Gallegos was about as expected, a bit of a fat cat. Hispanic, but comfortable with it, probably from Texas or California.
“The field manager, Jim Martin…”
The picture of Martin was clearly from his company ID. He was an average guy in a pale blue button-down shirt, t
he collar open, no tie. He was the man on the ground, the one who did the real work of managing.
Porter paused before he passed on the last file, open to the photo.
Both Ty and Buck looked at him as Ty took it. The man’s face had gone grim, set and sick. His eyes were haunted.
Ty look at it. One look at that picture and Ty felt just as sick as Porter. It was like a punch in the gut.
He glanced through it quickly as Porter talked.
“Callie Martin,” Porter said. “Eighteen years old. Just. She was supposed to leave for the States in a few days. According to her records, she’s really bright, top of her class, accepted at Princeton. Her birthday was just a few weeks ago. This was a last trip with her dad out to the fields before she went home.”
It was a standard high school graduation picture of a pretty girl with sun-lightened hair. She looked over her shoulder with a million-megawatt smile. That was what did it for him, that smile. It was warm, bright, and happy, more natural, more open than most high school pictures. It was real, not posed. Her eyes were truly beautiful, perfectly shaped, as green as new grass, bright and intelligent.

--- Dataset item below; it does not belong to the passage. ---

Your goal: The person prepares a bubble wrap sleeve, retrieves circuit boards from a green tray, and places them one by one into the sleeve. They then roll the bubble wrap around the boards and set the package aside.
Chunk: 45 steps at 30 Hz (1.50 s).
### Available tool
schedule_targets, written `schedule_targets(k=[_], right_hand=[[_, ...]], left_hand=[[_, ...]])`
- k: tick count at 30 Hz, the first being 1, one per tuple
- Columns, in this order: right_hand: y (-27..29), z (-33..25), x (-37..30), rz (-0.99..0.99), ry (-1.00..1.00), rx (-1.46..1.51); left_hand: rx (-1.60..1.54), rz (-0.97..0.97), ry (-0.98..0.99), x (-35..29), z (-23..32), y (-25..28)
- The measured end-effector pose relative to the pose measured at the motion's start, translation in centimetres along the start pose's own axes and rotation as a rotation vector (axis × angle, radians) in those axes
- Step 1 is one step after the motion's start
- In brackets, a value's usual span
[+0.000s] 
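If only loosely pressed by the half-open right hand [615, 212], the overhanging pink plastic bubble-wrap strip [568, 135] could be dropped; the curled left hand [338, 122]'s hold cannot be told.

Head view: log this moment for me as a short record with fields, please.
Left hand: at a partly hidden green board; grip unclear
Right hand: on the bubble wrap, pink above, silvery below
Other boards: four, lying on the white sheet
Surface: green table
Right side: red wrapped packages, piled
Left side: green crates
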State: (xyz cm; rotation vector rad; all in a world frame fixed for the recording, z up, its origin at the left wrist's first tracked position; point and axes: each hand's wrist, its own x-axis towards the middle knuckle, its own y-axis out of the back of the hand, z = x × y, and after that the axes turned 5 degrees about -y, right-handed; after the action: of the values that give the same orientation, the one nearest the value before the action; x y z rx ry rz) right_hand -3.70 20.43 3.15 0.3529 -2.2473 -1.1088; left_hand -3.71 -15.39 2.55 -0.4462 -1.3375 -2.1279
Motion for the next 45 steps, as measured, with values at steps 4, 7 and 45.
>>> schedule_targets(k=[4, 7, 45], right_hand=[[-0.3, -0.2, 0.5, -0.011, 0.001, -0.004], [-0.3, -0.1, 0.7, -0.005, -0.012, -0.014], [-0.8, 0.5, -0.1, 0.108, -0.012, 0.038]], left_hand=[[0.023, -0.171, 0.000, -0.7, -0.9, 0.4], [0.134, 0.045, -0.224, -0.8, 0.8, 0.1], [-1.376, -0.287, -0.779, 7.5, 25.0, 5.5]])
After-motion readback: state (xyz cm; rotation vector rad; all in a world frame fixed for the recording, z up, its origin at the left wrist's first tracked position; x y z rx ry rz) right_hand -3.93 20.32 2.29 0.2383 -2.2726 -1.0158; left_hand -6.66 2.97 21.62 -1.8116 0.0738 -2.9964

A girl like that here, in this place. What they would do to someone like her?
Ty saw the same expression mirrored in Buck’s eyes.
A convoy of trucks filled with local army troops waited as the helo touched down.
Clearly the commander had only been waiting for Ty, Buck and Tom. As soon as they were down the first trucks were off, rumbling, rolling and pitching through the jungle.
Even as the helo lifted off again the commander of the local army squad hurried over to introduce himself, filling them in as they ran to catch one of the trucks. Ty shook his hand as the man explained. It was all standard procedure.
As they rode, the trucks bumped and jostled those within them.